Six thirty, almost. No, gone half past six.
Adam scanned the grounds. No one.
He was alone. Where was the guy?
Adam was exactly where he was supposed to wait: in the section where they buried the kids.
He looked around him. The graves snuggled close together, as if they thought the children could keep each other warm in the cold ground. They seemed so busy to him, so creepily full of life. Some graves had statuettes of angels or kittens, others rusting toy cars, or grubby stuffed animals ravaged by the exposure. The sun bleached the pebbles white, and withered the weeds that crept through them. There was a lot of color—vibrant red roses, pots of yellow daisies, bouquets of pink zinnias—and as the wind blew, dozens of silver Mylar whirligigs spun wildly, splintering back the light as the wi
nd smothered the sound.
Adam shivered, despite himself.
Where was his informant?
He’d spent the morning visiting two farms. He’d been unwelcome at both, but the overseer at Endicott had been particularly unpleasant, unpleasant enough for Adam to add him to his list of suspicious estates.

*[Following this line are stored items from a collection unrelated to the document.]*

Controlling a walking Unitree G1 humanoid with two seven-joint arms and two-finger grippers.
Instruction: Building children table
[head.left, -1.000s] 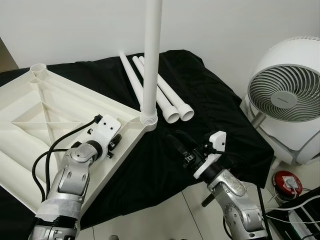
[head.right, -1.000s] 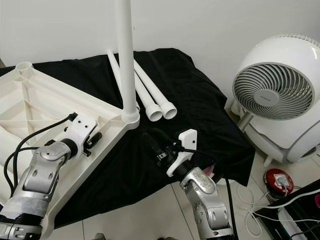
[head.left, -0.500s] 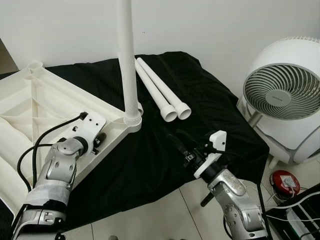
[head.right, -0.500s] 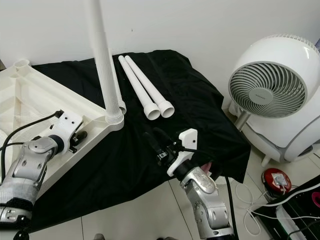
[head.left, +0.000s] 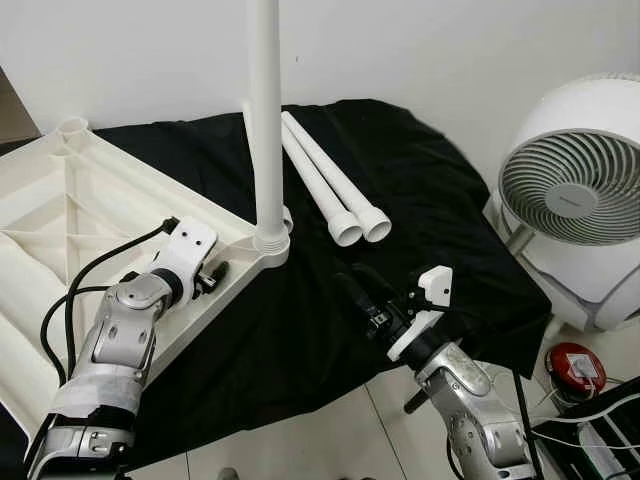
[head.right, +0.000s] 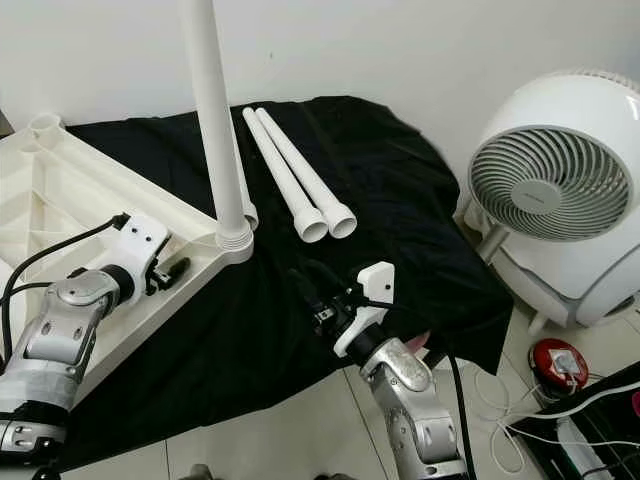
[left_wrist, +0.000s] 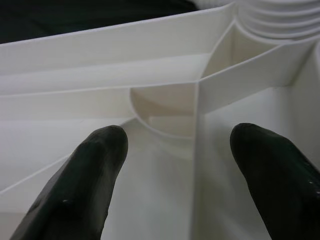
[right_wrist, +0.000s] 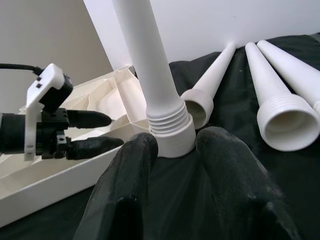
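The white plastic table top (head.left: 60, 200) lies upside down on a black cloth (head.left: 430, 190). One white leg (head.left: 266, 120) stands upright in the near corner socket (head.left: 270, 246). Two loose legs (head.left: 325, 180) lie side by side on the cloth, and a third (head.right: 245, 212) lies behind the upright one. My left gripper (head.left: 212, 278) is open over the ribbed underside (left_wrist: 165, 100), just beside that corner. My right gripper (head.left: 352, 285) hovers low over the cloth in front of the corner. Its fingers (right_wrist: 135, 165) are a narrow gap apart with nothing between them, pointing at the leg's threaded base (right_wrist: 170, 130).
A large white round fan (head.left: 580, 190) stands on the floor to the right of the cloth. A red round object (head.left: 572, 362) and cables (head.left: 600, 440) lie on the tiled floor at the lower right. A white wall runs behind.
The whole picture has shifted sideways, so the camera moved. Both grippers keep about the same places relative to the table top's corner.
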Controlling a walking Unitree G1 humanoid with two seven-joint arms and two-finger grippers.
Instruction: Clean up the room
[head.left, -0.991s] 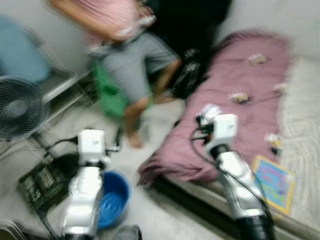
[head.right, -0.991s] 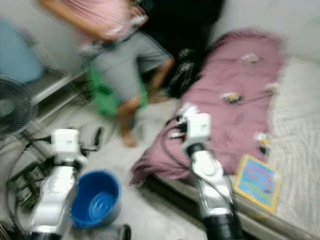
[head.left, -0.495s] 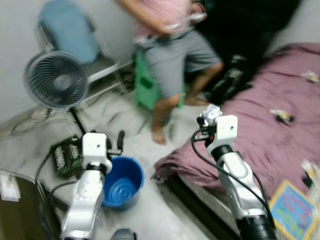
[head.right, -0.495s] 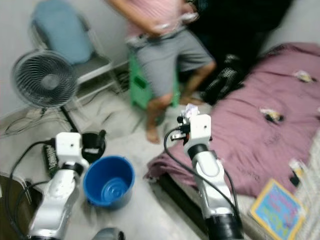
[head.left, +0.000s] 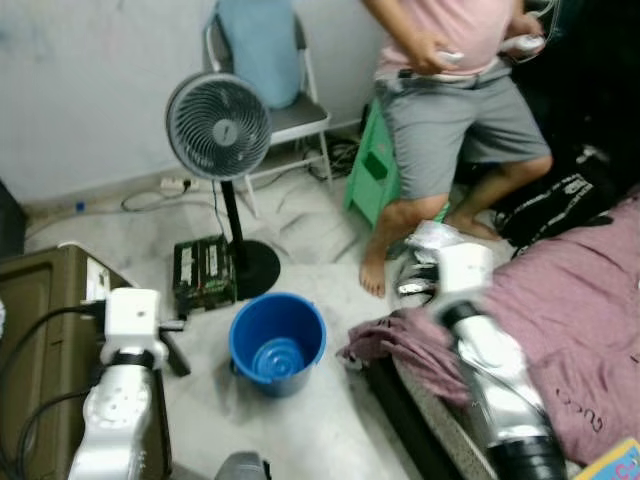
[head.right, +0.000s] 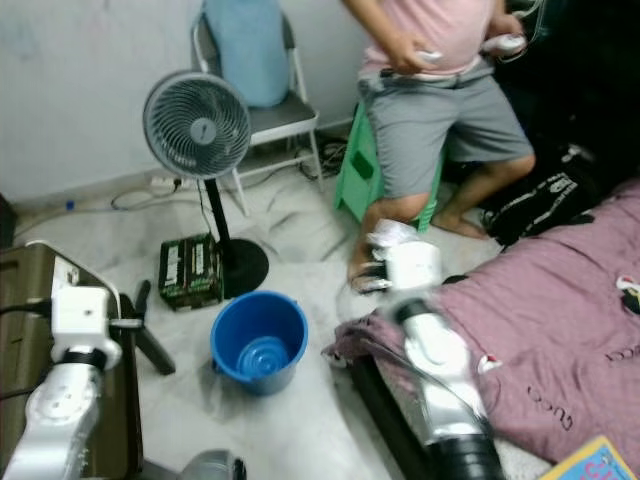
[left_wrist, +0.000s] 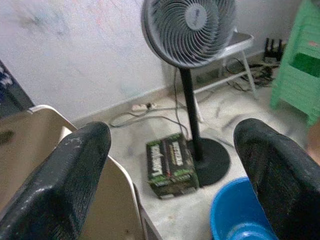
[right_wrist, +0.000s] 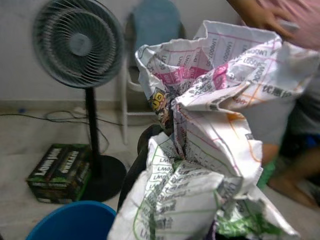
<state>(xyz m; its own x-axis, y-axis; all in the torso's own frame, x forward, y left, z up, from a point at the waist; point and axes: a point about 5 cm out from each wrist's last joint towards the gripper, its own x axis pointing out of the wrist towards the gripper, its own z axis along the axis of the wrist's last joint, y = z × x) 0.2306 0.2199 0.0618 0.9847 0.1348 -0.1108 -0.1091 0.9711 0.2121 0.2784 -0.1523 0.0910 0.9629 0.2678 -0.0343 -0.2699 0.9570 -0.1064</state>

He’d cycled back to Bel Arbre, reaching the main drag hot and sticky—and increasingly not sure he was doing the right thing. In the line at the taco stand, Adam had the eerie impression that the other customers—farmhands, mostly—shrank back from him, as if to stand next to him meant certain death. He felt like the doomed new sheriff in a western, arriving at the lawless frontier town only to be promptly shot so the real hero can emerge.
The rush of high-minded bravado had passed, and Adam was left with his own private stash of anxiety and paranoia. No one actually left the line; but no one was talking, and at that shack, the chatter had always been so animated that it had bugged him.
The line crawled forward, each second sticking to the last, an age between each step, each order taking a lifetime to utter, an eternity to prepare.
Adam was flooded with thoughts of home, where his life was. The feel of cool rain on his face as he walked home up Broadway late at night, the smell of rich, pretty Columbia girls who dressed like they really cared—it all became overwhelming, heartbreaking. Standing in the taco shack line, he realized he’d had enough. How the fuck had he got all tangled up in this in the first place? It was absurd: trying to impress a girl, he’d ended up part of an investigation into mass murder…
It was time to go home.
He pulled out his cell. His mom would pay for the ticket—she’d called three times since the news broke on TV, leaving pitiful messages about how much she wanted him home. Ka-fucking-CHING.
The red message light was winking; he played it back. Not his mother, but the detective he’d talked to last night, more questions, blah blah blah. Fuck, he’d given them everything he knew.
Well, on his way home, he’d stop in at the sheriff’s office substation and talk with them again. One last time.